Fine Motor Skills In Speech Therapy

Incorporating Fine Motor Skills in Speech Therapy

Ask any Preschool or Kindergarten teacher and they will tell you how concerned they are with the decline in fine motor skills of students. What’s causing the decline? Many feel it’s a combination of more screen time and less outside time climbing and getting messy. Think about some of your students… have you noticed clumsy skills, delayed reciprocal stair climbing, messy eating during snack time or lunch, always leaning on one hand while sitting? Yeah, me too. Therefore, I wanted to collect a list of some fine motor skills to use in our speech therapy sessions! Make sure to download the free Fun With Fine Motor list at the bottom of this post!

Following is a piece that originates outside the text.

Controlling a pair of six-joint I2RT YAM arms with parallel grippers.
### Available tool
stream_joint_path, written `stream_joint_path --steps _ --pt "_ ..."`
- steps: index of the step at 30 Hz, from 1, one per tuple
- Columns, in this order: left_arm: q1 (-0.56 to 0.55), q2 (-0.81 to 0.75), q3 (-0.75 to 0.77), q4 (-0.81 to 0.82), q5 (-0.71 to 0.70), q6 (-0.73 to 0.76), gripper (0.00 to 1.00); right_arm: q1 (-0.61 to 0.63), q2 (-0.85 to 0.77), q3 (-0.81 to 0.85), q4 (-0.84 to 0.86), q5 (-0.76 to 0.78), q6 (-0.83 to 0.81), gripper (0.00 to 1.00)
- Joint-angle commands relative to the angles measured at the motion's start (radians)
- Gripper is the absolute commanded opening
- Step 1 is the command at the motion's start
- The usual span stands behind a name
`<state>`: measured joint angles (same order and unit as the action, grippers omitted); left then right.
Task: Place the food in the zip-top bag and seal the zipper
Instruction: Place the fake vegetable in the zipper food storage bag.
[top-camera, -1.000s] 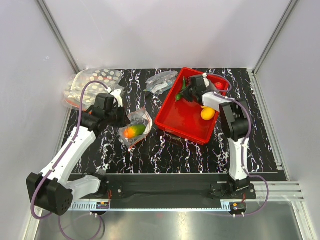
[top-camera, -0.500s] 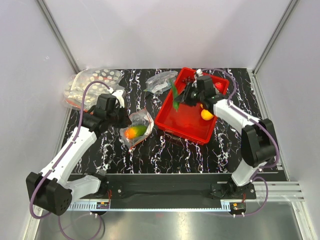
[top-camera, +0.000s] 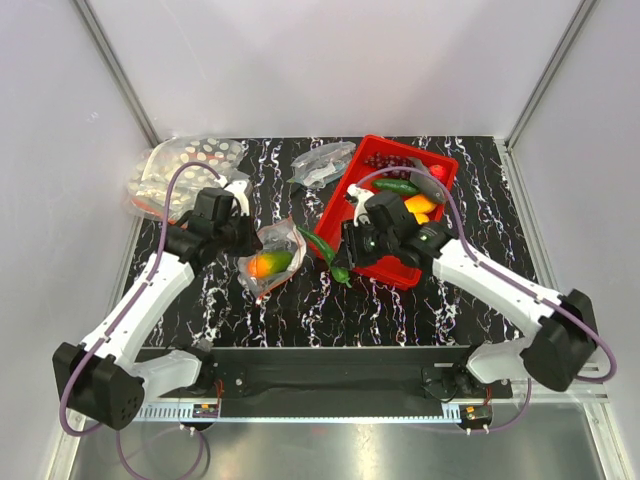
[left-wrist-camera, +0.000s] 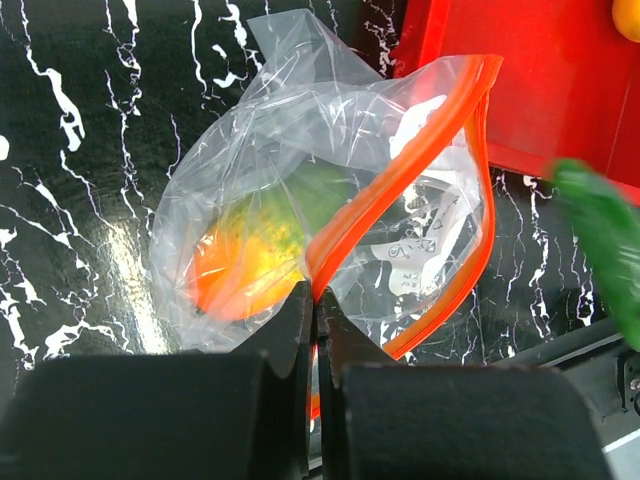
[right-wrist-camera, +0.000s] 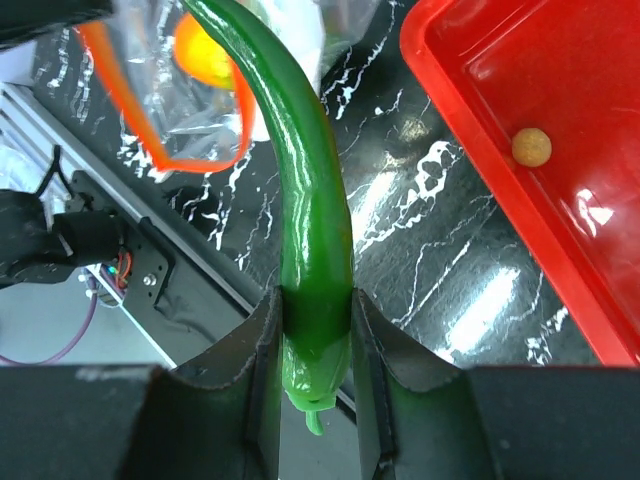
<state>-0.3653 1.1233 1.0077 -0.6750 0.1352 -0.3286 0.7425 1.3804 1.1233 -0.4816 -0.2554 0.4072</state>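
Note:
The zip-top bag (top-camera: 272, 255) lies left of the red tray, its orange zipper (left-wrist-camera: 400, 175) standing open in a loop. Inside it are an orange-yellow mango (left-wrist-camera: 240, 265) and a green piece (left-wrist-camera: 300, 195). My left gripper (left-wrist-camera: 315, 300) is shut on the zipper strip at the near side of the mouth. My right gripper (right-wrist-camera: 315, 320) is shut on a long glossy green vegetable (right-wrist-camera: 310, 180), held over the table between tray and bag. Its far tip points at the bag mouth (right-wrist-camera: 170, 150). From above, that vegetable (top-camera: 322, 250) hangs just right of the bag.
The red tray (top-camera: 385, 270) holds purple grapes (top-camera: 385, 160), another green piece (top-camera: 395, 185), an orange-yellow fruit (top-camera: 420, 205) and a red piece (top-camera: 438, 172). Spotted clear bags (top-camera: 185, 165) lie at the back left. A small greyish bag (top-camera: 322, 165) lies behind the tray.
My right arm has swung out of the tray, leftward and nearer, carrying the green vegetable to just beside the bag mouth. The left gripper has kept its hold on the zipper.

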Motion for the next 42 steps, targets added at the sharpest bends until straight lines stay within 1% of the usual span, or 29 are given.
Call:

When I worked as an early intervention SLP, I co-treated with Physical and Occupational Therapists. I learned invaluable insights into fine motor development and treatment strategies that I still carry with me today when working with my speech therapy students. 

It always amazes me how inter-related all our skills are; specifically bilateral coordination. Also called bilateral integration, it’s the movement of both hands together in activities requires processing and integration of both hemispheres of the brain to enable both hands working together at the same time.  Without bilateral coordination, a child might appear to be clumsy or drop items, use primarily one hand in activities, or switch hands during tasks that require a dominant hand and a helper hand. 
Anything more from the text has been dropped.